Response assessment by imaging methods has always been considered not precise enough and not sufficiently correlated with outcome of patients. In opposite, response assessment by pathological examination was considered to be objective and strongly correlated with a high chance for a cure. Pathologic complete response (pCR) was therefore recommended as the gold standard for response evaluation after neoadjuvant treatment [1]. However, with recent treatment advances, detection of pCR became more frequent and knowledge increased about the potential pitfalls and shortcomings of this surrogate endpoint marker.

Whereas older definitions of pCR referred only to the absence of residual invasive or even gross invasive disease in the breast [2], newer definitions requested also tumor-free axillary nodes or even no residual in situ disease in the breast. This was based on observations in the last decade that patients with no tumor residuals in the breast but involved nodes showed a significant relapse risk [3], and just recently that even patients with in situ breast tumor residuals only showed a higher relapse risk than patients without any residuals in the breast and nodes [4]. Especially the last observation was contradictory to the beliefs that in situ disease is not responsive to systemic treatment at all, and that residual in situ disease cannot be the source of subsequent distant metastasis. However, these beliefs have to be revisited due to evidence reported in this issue of the journal that neoadjuvant chemotherapy given together with trastuzumab can eliminate adjacent ductal carcinoma in situ in about 50 % of cases [5]. As residual in situ disease might simply indicate a higher chance of non-detected residual invasive disease which might explain the higher relapse risk of these patients observed in larger cohorts [4]. Nevertheless, harmonization of pCR definitions within clinical trials or at least elaborate reporting of the components of residual disease is warranted. Aiming to identify a cohort of patients with a minimum risk for relapse, the most conservative definition should be used.

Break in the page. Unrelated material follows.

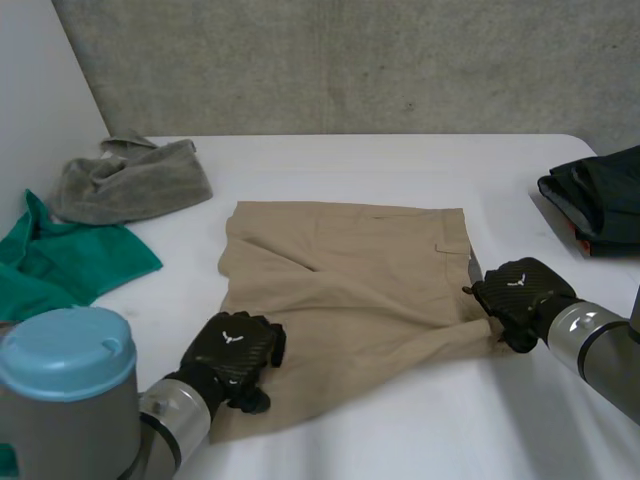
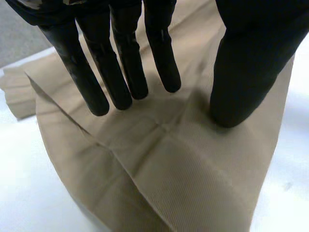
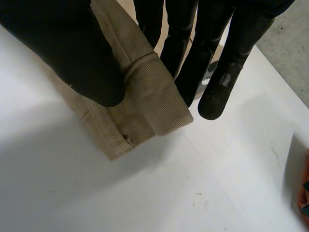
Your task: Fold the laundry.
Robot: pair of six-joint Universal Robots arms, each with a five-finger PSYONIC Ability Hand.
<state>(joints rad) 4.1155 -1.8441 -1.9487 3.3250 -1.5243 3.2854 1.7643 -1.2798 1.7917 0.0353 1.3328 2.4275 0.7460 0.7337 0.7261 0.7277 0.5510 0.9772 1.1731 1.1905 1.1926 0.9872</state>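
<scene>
Right hand [image 1: 520, 295] pinches tan shorts [image 1: 350, 270] at corner.

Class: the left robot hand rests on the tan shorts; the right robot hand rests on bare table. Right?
No: the right wrist view shows the right robot hand pinching the hem of the tan shorts. The left robot hand does rest on them.

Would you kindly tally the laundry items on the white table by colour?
Tan: 1, tan twill shorts
Grey: 1, crumpled grey cloth
Green: 1, crumpled green cloth
Black: 1, folded black garment
Total: 4
</scene>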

The increasing understanding of the biology of distinct intrinsic breast cancer subtypes raises the question if the chance to achieve a pCR after specific treatments is comparable as well as if pCR correlates similarly with survival in all subtypes. With regard to chemotherapy, hormone-receptor (HR) status has so far been shown to be a reproducible predictor for pCR with higher pCR rates in HR-negative tumors than in HR-positive tumors [6]. It was suspected that pCR rates might be higher in HR-positive tumors if endocrine treatment is added. Indeed, a small trial presented in this issue of the journal found a significantly higher pCR rate when letrozole was given in combination with chemotherapy compared to chemotherapy alone [7]. However, this is in contrast to larger trials reported earlier by our group and as well the ECTO group again in this issue of the journal where neither tamoxifen [8] nor exemestane [9] in combination with chemotherapy achieved sufficient pCR rates. However, we have learned that pCR nicely correlates with survival in HR-negative (triple-negative or HER2-positive) tumors, but much less or not at all in HR-positive tumors [4]. So the observed lower pCR rate in HR-positive tumors does not predict an unfavorable prognosis of these patients. Other surrogate endpoint markers for HR-positive tumors are therefore warranted.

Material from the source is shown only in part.